• Prompt
Pull every line holding the word "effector" from the data below and copy it.

• Data section
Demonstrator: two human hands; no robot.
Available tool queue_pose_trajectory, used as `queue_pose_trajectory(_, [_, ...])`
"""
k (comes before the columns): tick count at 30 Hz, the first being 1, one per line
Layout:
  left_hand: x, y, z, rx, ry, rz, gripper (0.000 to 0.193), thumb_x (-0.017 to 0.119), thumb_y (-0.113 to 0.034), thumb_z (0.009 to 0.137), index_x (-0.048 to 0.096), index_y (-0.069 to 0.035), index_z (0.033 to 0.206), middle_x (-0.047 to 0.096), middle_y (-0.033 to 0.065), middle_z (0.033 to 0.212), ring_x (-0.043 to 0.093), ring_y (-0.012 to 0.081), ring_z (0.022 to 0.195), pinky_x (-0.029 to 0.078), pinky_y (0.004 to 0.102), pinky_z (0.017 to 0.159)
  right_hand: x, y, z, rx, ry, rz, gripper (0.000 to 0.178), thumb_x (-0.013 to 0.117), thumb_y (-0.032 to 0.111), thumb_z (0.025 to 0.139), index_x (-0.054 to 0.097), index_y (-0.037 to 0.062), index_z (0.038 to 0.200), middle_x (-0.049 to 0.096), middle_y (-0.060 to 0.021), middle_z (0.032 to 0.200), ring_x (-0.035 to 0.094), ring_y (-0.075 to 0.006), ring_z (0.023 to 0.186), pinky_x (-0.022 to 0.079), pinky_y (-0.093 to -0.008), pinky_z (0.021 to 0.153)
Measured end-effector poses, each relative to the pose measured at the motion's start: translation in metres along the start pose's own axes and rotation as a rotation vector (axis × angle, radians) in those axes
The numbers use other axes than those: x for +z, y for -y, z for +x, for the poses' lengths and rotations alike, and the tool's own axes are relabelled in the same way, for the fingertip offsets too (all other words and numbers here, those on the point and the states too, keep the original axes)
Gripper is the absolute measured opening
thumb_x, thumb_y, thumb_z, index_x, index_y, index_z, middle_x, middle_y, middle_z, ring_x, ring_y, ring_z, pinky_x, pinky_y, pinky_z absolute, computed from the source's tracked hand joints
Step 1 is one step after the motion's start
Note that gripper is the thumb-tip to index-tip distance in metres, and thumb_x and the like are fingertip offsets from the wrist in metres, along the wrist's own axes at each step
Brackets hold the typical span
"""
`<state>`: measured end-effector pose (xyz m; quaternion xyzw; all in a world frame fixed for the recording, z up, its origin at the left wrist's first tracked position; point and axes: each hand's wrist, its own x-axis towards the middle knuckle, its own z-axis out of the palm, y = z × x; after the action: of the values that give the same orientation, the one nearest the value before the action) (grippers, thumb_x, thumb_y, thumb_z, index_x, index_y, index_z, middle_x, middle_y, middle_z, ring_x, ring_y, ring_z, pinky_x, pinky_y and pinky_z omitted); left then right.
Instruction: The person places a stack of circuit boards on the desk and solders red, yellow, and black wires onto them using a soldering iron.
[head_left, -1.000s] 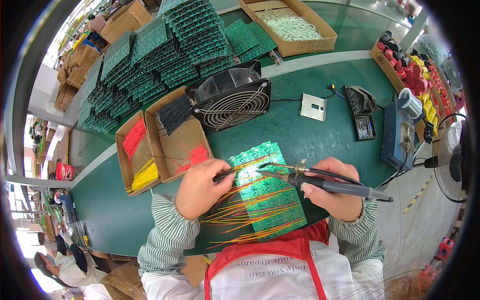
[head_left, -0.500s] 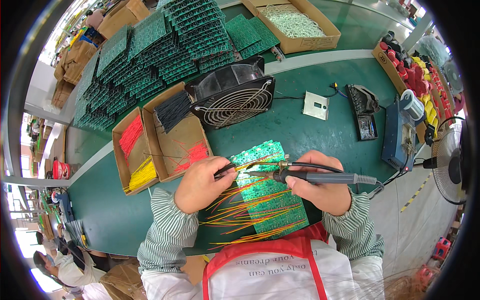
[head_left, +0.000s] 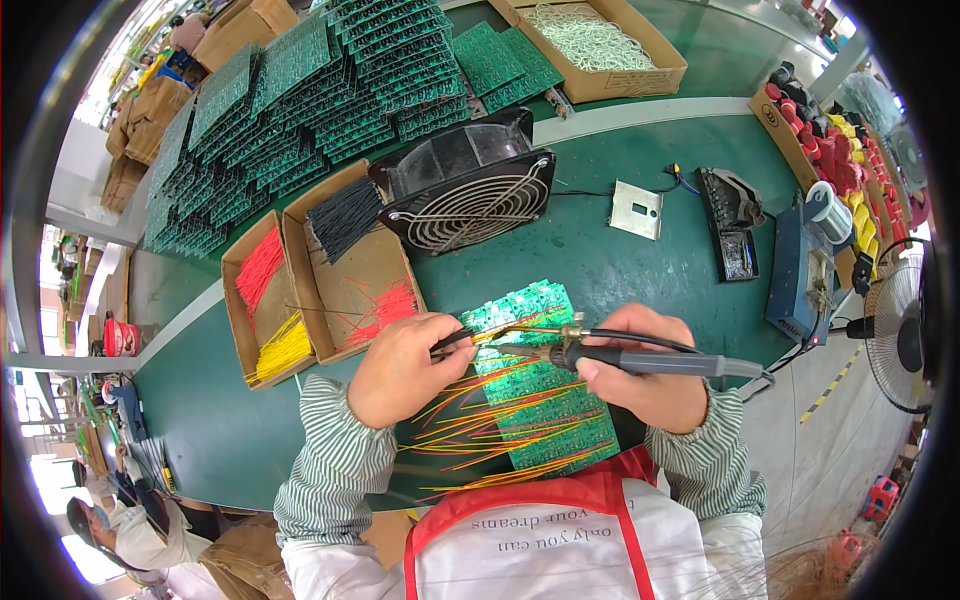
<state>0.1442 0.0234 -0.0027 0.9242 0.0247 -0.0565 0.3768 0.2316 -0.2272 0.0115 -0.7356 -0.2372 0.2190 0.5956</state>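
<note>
My right hand (head_left: 655, 375) is wrapped round a grey soldering iron (head_left: 655, 361), with a thin metal feed tube and a black cable along its top. Its tip points left, over the upper part of a green circuit board panel (head_left: 545, 425). My left hand (head_left: 410, 368) pinches black wires (head_left: 452, 340) at the panel's upper left edge, close to the iron's tip. Several red and yellow wires (head_left: 470, 432) stick out leftward from the panel below my hands. The exact spot where tip, wire and board meet is too small to make out.
Ahead stands a black fan (head_left: 470, 195), beside cardboard trays (head_left: 335, 290) of red, yellow and black wires. Tall stacks of circuit boards (head_left: 300, 90) rise at far left. To the right are a metal plate (head_left: 635, 210), a black holder (head_left: 730, 225) and a blue soldering station (head_left: 800, 265).
My right hand and the soldering iron have shifted slightly right. My left hand stays at the panel's edge with the black wires. The whole view has moved a little.
</note>
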Motion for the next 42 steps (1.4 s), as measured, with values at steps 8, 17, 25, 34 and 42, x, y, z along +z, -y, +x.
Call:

• Answer space
Measured end-effector poses, each relative to the pose measured at the motion's start: translation in metres along the start pose's own axes and rotation as a rotation vector (axis × angle, radians) in those axes
`<state>`: measured end-effector pose (xyz m; quaternion xyzw; all in a world frame fixed for the recording, z up, its origin at the left wrist's first tracked position; point and axes: each hand's wrist, its own x-axis towards the middle knuckle, its own z-axis out of the palm, y = z × x; after the action: of the values that give the same orientation, the one nearest the value before the action) (grippers, thumb_x, thumb_y, thumb_z, index_x, index_y, index_z, middle_x, middle_y, middle_z, ring_x, ring_y, ring_z, pinky_x, pinky_y and pinky_z omitted); left then right.

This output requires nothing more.